Note that the object "Eris" is a bit bigger than Pluto, thereby forcing us to either have 8 or 10 official planets in out solar system. Also note how big our moon is.


Third, evidence of one really big gopher:

http://antwrp.gsfc.nasa.gov/apod/astropix.html
http://antwrp.gsfc.nasa.gov/apod/image/0705/marshole_hirise_big.jpg

Stephen said...

The link in the previous post may have been cut off at the end
http://antwrp.gsfc.nasa.gov/
apod/image/0705/marshole_hirise_big.jpg

the alternative link was to the Astronomy Picture of the Day, the day in question was May 28, 2007.

Unknown said...

As our communications technology improves and we switch from simple modulations like AM, FM and QAM to things like DSSS and OFDM, the radio spectrum of our civilization looks more and more like white noise. In a hundred years or so, I would not expect to see anything that looked remotely like a carrier wave between DC and light.

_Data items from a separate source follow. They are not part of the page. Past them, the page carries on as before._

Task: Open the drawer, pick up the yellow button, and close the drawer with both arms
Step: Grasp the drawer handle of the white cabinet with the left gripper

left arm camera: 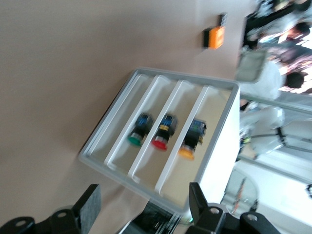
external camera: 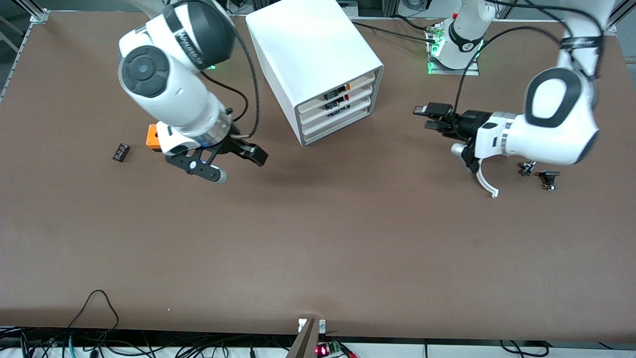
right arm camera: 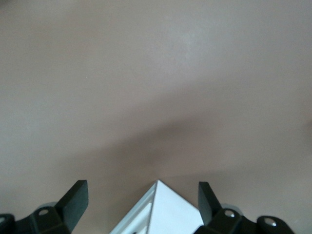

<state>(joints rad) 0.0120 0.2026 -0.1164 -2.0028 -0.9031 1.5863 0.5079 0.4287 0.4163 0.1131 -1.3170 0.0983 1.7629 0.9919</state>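
The right arm's sleeve (external camera: 191,47) reads "FRANKA"; the right gripper (external camera: 226,161) and the left gripper (external camera: 432,117) hover over the table (external camera: 318,248), fingers spread, empty.

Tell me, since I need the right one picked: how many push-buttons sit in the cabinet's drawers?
3 show, one per drawer: the orange button in the top drawer, the red button below it, the green button lower still. Others may be hidden.

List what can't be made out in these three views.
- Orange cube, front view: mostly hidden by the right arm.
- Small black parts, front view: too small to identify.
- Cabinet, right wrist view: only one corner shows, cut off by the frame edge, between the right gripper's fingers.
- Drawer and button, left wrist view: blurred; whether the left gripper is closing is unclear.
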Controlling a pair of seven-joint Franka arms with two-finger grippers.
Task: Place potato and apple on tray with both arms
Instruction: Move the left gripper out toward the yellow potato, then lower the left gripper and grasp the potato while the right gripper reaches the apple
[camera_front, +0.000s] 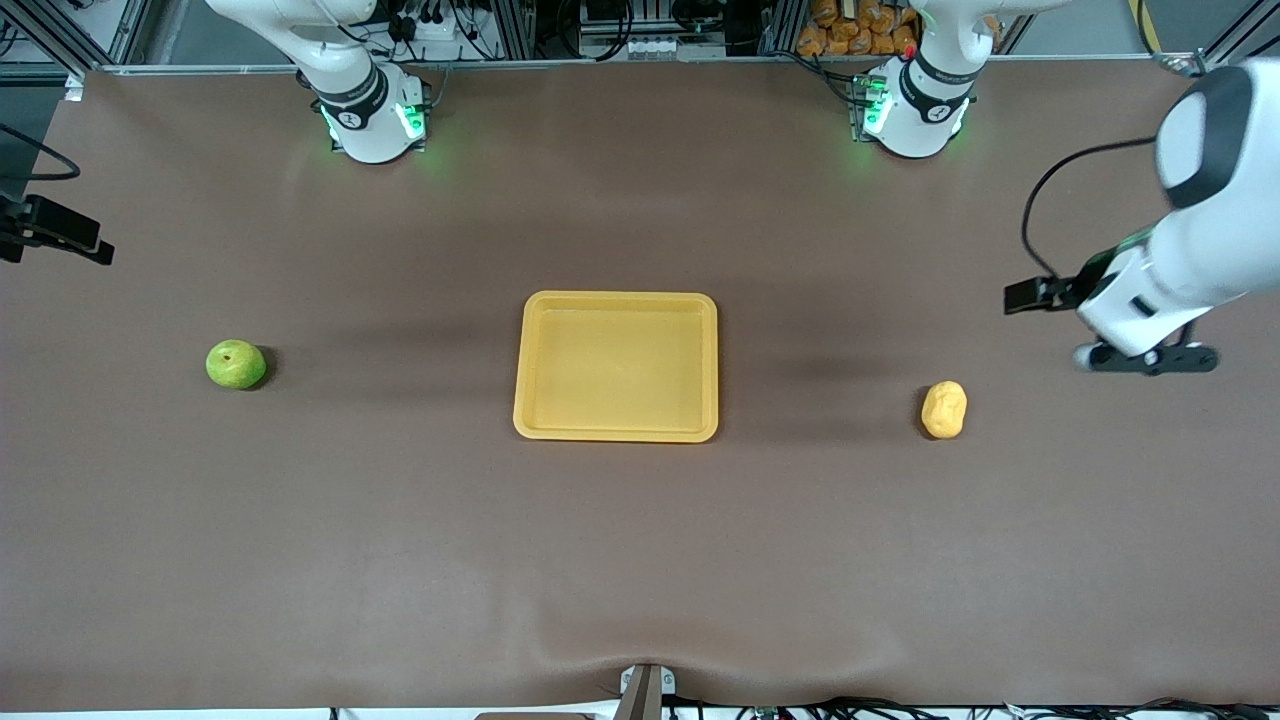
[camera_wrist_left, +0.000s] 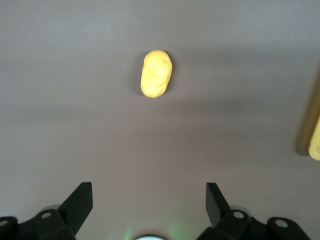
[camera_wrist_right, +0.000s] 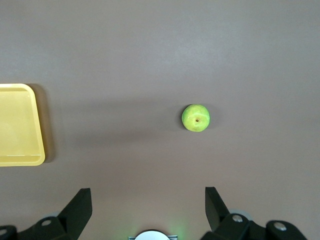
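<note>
A big brown counter (camera_front: 400, 520) fills the room. Metal frames (camera_front: 520, 30) and black cables (camera_front: 900, 708) run along its edges.

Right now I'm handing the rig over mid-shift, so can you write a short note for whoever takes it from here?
Left gripper: open, empty, up in the air at the left arm's end of the table, the potato in its wrist view.
Right gripper: open, empty, above the table with the apple in its wrist view.
Tray: mid-table between the two, nothing on it.
Done: nothing placed yet; potato and apple both lie on the table.
Left: pick up the potato and the apple, one per arm, and set both on the tray.
</note>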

This gets more convincing if you're looking at the world from a long way away. We are already seeing a shift from highly powerful single transmitters (say, that AM radio transmitter kicking out a megawatt on a few hundred kHz, one per country) to non-synchronized repeaters (say, that FM network at 100 MHz where each transmitter only reaches a few dozen miles). The ranges on the surface are limited because of the curvature of the earth, so the frequencies are reused outside of line of sight. What this looks like from space is noise as all the transmitters interfere with each other- and not in a predictable way, since their master oscillators all drift at different rates.

Then there's the ongoing shift from broadcast (which necessarily uses a small number of very powerful transmitters) to unicast media like cellphones; there isn't the slightest chance you could even tell there was a cellphone network on the ground from space, since the frequencies are reused on a radius of less than 25 km; from a lightyear away picking out a single base station would require an unfeasibly large aperture (which would be no good for a sky search unless you had a ridiculously long time to perform it).

And then there's the modulation issue; while GSM uses GMSK which can be relatively easily found with an untargetted search, UMTS and CDMA use spread spectrum, which is to say, a modulation based on a known pseudorandom number sequence; if you don't know the PN sequence, you have absolutely no chance of figuring out there's even a signal there without a damn strong hint (like a known pilot tone).

This gets even worse with OFDM, where the spectrum is intentionally as similar to a block of white noise as possible (after all, the more similar a signal is to white noise, the more effectively you are using the spectrum).

Try computing the power spectrum for an uncompressed text file a couple hundred kbytes long, and then again for a bzip2 compressed version of the same file.

Therefore the absence of alien signals is quite possibly just because they're a century more advanced than us, or a century less advanced (and thus unable to make strong enough signals to pick up with our primitive VLA or whatever).

Let's say it took us five billion years to evolve (close enough, right?) And it took a few billion years for the stellar nursery our Sun came from to acquire enough "metals" (astrophysics term) to make a star with a dirty enough composition to make complex chemistry. (Let's assume chemistry is a prerequisite for intelligent life.) Therefore the window of possibility for the age of neighbouring civilizations is a few billion years wide.

Two hundred years in a few billion years is not a big window of detectability, but that's all it would take to make them undetectable unless they're actually *trying* (and spending a respectable fraction of their planet's resources on terawatt radio transmitters) to be found.